Martes, 11 de diciembre, 2018 | 6:00 pm

Machado y sus días azules en Visor

José Mármol
José Mármol


Tuvo dos razones para querer morir. Una, la derrota de la Segunda República Española y la marcha a un exilio que se convirtió en su eternidad.

La otra, anterior y desgarradora, el fallecimiento en 1912, luego de tres años de feliz matrimonio, a pesar de una diferencia de 19 años de edad, de su amada Leonor Izquierdo, hecho que le produjo un inconsolable dolor. Leonor murió con un ejemplar en sus manos de la primera edición del libro de su marido que ayudó a hacer realidad, “Campos de Castilla”.

Antonio Machado (1875-1939), poeta cimero de la Generación del 98 y para quien la conciencia, como libertad, es anterior al alfabeto y al pan, símbolo del éxodo y la tristeza de la España vencida, murió un Miércoles de Ceniza, 22 de febrero, a las tres y media de una fría tarde, en el Hotel Bougnol-Quintana de Collioure, pueblo marino de los Pirineos Orientales del sur de Francia.

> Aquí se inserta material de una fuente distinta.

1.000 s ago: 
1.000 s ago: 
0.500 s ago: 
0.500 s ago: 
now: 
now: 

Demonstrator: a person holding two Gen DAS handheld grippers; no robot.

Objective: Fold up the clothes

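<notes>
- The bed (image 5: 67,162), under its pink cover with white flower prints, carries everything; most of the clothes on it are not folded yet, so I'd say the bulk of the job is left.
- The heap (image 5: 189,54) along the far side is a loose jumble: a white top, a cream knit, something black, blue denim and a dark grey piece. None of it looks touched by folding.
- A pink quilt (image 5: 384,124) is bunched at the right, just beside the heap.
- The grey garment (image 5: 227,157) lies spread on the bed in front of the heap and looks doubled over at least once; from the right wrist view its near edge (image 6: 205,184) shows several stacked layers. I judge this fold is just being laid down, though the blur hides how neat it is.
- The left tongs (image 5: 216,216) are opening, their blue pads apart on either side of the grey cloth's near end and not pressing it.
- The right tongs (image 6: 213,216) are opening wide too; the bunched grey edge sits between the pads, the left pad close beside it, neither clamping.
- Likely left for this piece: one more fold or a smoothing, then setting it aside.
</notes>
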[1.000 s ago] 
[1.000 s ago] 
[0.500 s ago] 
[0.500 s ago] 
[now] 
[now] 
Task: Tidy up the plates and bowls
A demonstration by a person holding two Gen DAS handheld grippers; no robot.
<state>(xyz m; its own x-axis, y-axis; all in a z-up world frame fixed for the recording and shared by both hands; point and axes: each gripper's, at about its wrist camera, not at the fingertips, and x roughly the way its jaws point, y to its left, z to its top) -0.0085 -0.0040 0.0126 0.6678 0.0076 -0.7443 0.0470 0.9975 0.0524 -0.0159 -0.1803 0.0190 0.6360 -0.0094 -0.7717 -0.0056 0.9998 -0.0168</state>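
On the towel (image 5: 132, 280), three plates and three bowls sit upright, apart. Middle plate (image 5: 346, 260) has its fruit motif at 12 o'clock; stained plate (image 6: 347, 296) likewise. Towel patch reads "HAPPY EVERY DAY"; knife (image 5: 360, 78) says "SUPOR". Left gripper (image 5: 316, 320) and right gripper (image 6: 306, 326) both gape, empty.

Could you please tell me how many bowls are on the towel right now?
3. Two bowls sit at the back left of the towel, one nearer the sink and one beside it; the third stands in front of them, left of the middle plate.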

Había llegado allí con lo puesto el 28 de enero, luego de una forzosa travesía, desde Barcelona, acompañado de su anciana madre y de los escritores Ramón Xirau, Corpus Barga, Carlos Riba y Tomás Navarro Tomás, además de miles de familias españolas sin más opción que un largo y doloroso exilio.

Tres días después, justo en el que celebraría su cumpleaños ochenta y cinco, la madre, Ana Ruiz, que había proclamado que viviría tanto como su hijo Antonio, murió en el mismo lugar.

El cementerio de Collioure acoge los restos de ambos en una misma tumba, lugar de peregrinación de poetas de todo el mundo.

En un bolsillo del gabán de Machado, al momento de su deceso, se encontró un pequeño papel con un par de anotaciones.

Una de ellas rezaba: “ser o no ser”. La otra, que encierra la estructura rítmica y la belleza de un verso esencialmente machadiano decía: “Estos días azules y este sol de la infancia”.

Jesús García Sánchez (Chus), fundador de la prestigiosa Colección Visor de Poesía, que a sus casi cincuenta años es dueña de un catálogo con voces representativas de la poesía universal clásica y contemporánea, ha redescubierto ese verso para hacerlo el emblema conmemorativo de la publicación del número mil de la colección.

La antología titulada “Estos días azules y este sol de la infancia. Poemas para Antonio Machado” (2018) ha reunido a poetas de España e Hispanoamérica, para lograr el conjuro del inseparable vínculo entre lo fundamental y permanente de la vida, que vibra en la poesía, y el reclamo inquebrantable de la verdad humana. Machado nos enseñó que la poesía es palabra esencial en el tiempo.

El propio editor afirma en su prólogo: “Una de las tareas de la poesía es conservar viva la memoria de lo que merece estar para siempre junto a nosotros. (…) La Editorial Visor considera que este libro es un homenaje a la memoria de uno de los más significativos escritores de la lengua. Pero también supone el reconocimiento a una persona que nunca abandonó la dignidad. Como poeta, asumió con orgullo ser portador y representante de la autenticidad y de la filantropía sin dobleces”.

Conforman el volumen voces consagradas como las de Claribel Alegría, Caballero Bonald, Antonio Colinas, Fernández Retamar, Luis García Montero, Joan Margarit, Juan Carlos Mestre, Nancy Morejón, Oscar Hahn, Yolanda Pantín, Cristina Peri Rosi, Sánchez Robayna, Rafael Courtoisi, Jorge Urrutia, Ida Vitale; voces más jóvenes como las de Mario Bojórquez, Alí Calderón, Elvira Sastre y Raquel Lanseros, entre otros. Allí, dos poetas dominicanos, Soledad Álvarez y quien escribe. El tiempo de Machado es la eternidad; el de Visor, la permanencia.